Small accountancy practices, therefore, must seek education in sustainability and carbon accounting to fill such gaps. Utilising tools like spend estimators, which tie carbon emissions to financial data, is an excellent starting point. After all, it can be refined over time. Platforms like Trace emphasise the significance of including accountants in the sustainability conversation. Trace Co-Founder and Chief Product Officer Joanna Auburn states, "Accountants can help because the core principles for carbon accounting—relevance, completeness, consistency, transparency, and accuracy—are the bread and butter of our existing business model."

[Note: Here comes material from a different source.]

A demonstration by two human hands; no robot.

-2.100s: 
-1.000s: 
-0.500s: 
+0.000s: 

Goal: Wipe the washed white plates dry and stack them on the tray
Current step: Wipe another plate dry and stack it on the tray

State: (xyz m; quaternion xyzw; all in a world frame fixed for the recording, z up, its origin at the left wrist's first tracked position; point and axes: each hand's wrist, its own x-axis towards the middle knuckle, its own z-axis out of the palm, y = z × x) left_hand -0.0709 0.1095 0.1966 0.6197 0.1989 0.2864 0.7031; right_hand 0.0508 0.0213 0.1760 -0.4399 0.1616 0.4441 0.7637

TBLA is emerging as a leader within the accountancy practice landscape as it challenges conventional practices with a commitment to sustainability. TBLA, established in 2009, operates as a purposeful B Corporation, placing sustainability at the core of its services for SMEs. It employs an educational approach to championing carbon accounting. Sustainability Director Fran Ellington leads the company's efforts in offering expertise in carbon literacy and net-zero strategies. Through Fran's guidance, TBLA can assist clients with their carbon accounting as a complement to their traditional accountancy services, helping them succeed in the new sustainable economy as it develops.
The company offers services that cover all aspects of financial management, from accounts and tax returns to management accounts and budgeting. However, it is their unique emphasis on preparing clients for a net-zero and sustainable future that distinguishes them. The firm sees automation of its processes as an opportunity to create the space for prioritising sustainability challenges and opportunities for its clients.
TBLA has the potential to establish branches across the U.K., ensuring that its innovative approach to integrating sustainability into financial services reaches a broader clientele. It is already experiencing exponential growth, with organisations recognising the paramount importance of finding an accounting partner adept at guiding them through the transition into the green economy.
It is significant to note that TBLA goes beyond participating in the green economy—it actively shapes it. The company's pioneering work sets a new standard for the industry, as it demonstrates that accounting can be a tool for both financial management and environmental stewardship. TBLA compels other practices to follow suit in the movement toward a green economy to remain relevant in a business environment becoming even more eco-conscious.